Сударь,
никто не находил странным, что Одиссей покинул волшебные острова Калипсо и Кирки, где мог предаваться самому невообразимому сладострастию, и что он к тому же презрел пение Сирен, и все ради того, чтобы вернуться в гористую и бесплодную страну, поскольку она была ему родиной. Признаюсь, однако, что человек, который появился на свет в садах Турени, а теперь проживает в земле, где если и не больше меда, нежели в той, что была обещана Господом иудеям, но где, вполне вероятно, побольше будет молока, не может так легко решиться ее покинуть, чтобы отправиться на проживание в страну медведей, между скал и льдов.

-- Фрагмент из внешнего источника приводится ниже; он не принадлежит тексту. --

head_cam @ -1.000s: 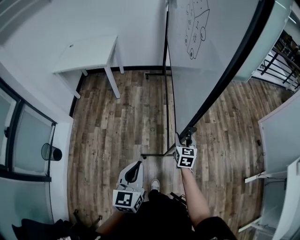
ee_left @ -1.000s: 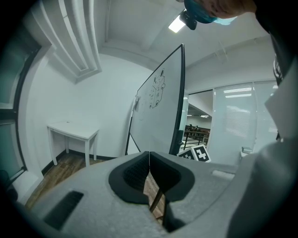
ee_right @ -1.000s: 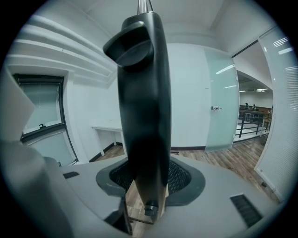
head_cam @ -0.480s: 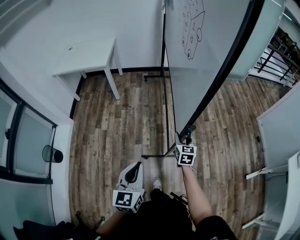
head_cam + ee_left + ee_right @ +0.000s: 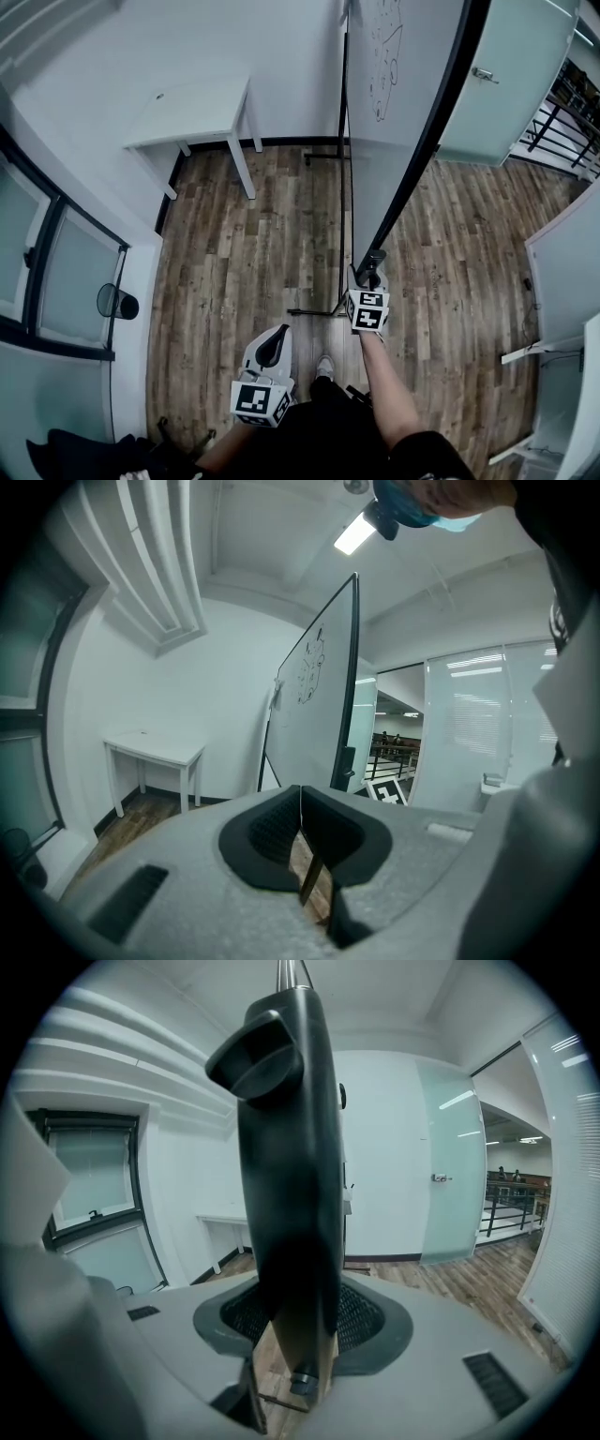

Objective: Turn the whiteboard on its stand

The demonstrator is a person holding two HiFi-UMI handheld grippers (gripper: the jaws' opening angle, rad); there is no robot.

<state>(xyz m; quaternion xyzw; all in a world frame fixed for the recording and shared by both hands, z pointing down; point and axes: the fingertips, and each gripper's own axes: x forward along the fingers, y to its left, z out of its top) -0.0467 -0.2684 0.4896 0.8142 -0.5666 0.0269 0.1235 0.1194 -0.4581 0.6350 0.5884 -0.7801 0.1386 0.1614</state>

Тем не менее по той причине, что и там тоже живут люди, а также потому, что королева, что ими правит, обладает более обширными познаниями, большим пониманием и разумом, чем все монастырские и университетские педанты, в изобилии взращенные землей, на которой я пожил, я убеждаю себя, что красоты места не обязательны для мудрости и что люди отнюдь не похожи на те деревья, по которым видно, что они не растут так хорошо, когда земля, куда их пересадили, более худосочна, нежели та, в которой они когда-то пустили корни. Вы скажите, что я отделываюсь здесь лишь воображениями и баснями взамен важных и доподлинных известий, которыми вы соблаговолили поделиться со мной; но мое одиночество не приносит сейчас лучших плодов, и радость, в которой я пребываю, узнав, что Франция избежала крушения в страшной буре, так переполняет мой рассудок, что я не могу здесь сказать ничего серьезного, разве что остаюсь вам верным… и т. п.
Письмо датировано 23 апреля 1649 года: во Франции только что установилось хрупкое перемирие, положившее конец так называемой «парламентской Фронде», по сути гражданской войне, вынудившей королеву и юного Людовика бежать из восставшего Парижа, вскоре осажденного королевскими войсками во главе с принцем Конде, о чем Брассе, получивший эти известия из Франции только 16 апреля, сообщал философу, томившемуся в неведении в тихом Эгмонде. Из письма следует, что, готовясь к поездке в Швецию, Декарт воображает себя Одиссеем, возвращающимся на родину, чему не препятствовали ни воспоминания о садах родной Турени, где рос философ, ни мысли о милой Франции, терзаемой политическими волнениями, ни соображения о том, что новая родина не столь благодатна, нежели Голландия, где мыслитель прожил к этому времени около 19 лет, то есть большую часть своей творческой жизни. Более того, в словах о «монастырских и университетских педантах» прорываются то ли горечь, то ли усталость Декарта, раздраженного, по всей видимости, слишком жаркими спорами о его философии, разгоревшимися в голландских университетах, где его обвиняли в безбожии. К этим треволнениям добавлялась озабоченность денежными вопросами: к концу жизни финансовое положение философа, прежде позволявшее ему вести достаточно независимый образ жизни, становилось все более шатким. Так что посулы «северной Минервы», обещавшей наставнику весьма порядочное денежное содержание, также могли сыграть свою роль в принятии решения отправиться в «страну медведей, между скал и льдов».